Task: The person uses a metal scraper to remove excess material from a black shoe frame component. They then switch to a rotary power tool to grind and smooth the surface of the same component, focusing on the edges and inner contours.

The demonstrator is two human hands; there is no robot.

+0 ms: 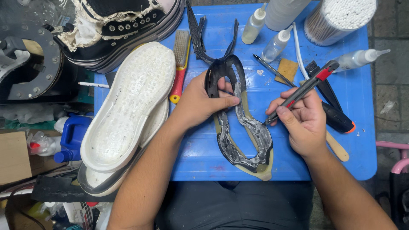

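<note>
My left hand (200, 102) grips a black, cut-out sole rim piece (238, 123) smeared with grey glue, holding it near its upper loop over the blue table (362, 140). My right hand (302, 121) holds a grey and red utility knife (304, 89), its tip touching the right edge of the sole piece. A beige layer shows under the lower end of the piece.
Two white shoe soles (128, 110) lie stacked at the left, a black canvas shoe (123, 25) behind them. A red-handled brush (180, 64), glue bottles (276, 43), a tub of cotton swabs (341, 19), a sponge and a black-orange tool (338, 121) sit on the table.
</note>
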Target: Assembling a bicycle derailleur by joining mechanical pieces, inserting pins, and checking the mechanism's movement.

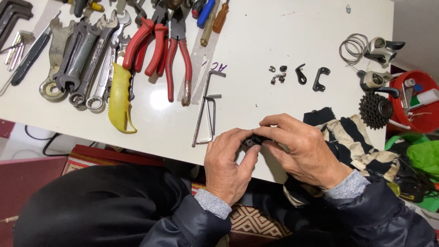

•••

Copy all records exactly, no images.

**SOLUTION TO THE PROBLEM**
Task: The person uses a metal scraper to remove excess material from a black shoe frame component. They then switch to a rotary power tool to grind and smooth the surface of the same component, focusing on the edges and inner contours.

The demonstrator is two human hands; there is no robot.

+0 ms: 

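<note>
My left hand (200, 102) grips a black, cut-out sole rim piece (238, 123) smeared with grey glue, holding it near its upper loop over the blue table (362, 140). My right hand (302, 121) holds a grey and red utility knife (304, 89), its tip touching the right edge of the sole piece. A beige layer shows under the lower end of the piece.
Two white shoe soles (128, 110) lie stacked at the left, a black canvas shoe (123, 25) behind them. A red-handled brush (180, 64), glue bottles (276, 43), a tub of cotton swabs (341, 19), a sponge and a black-orange tool (338, 121) sit on the table.
</note>
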Target: Assembling a bicycle derailleur by joining mechanical pieces, inserting pins, and checking the mechanism's movement.

That is the complete output for this exercise.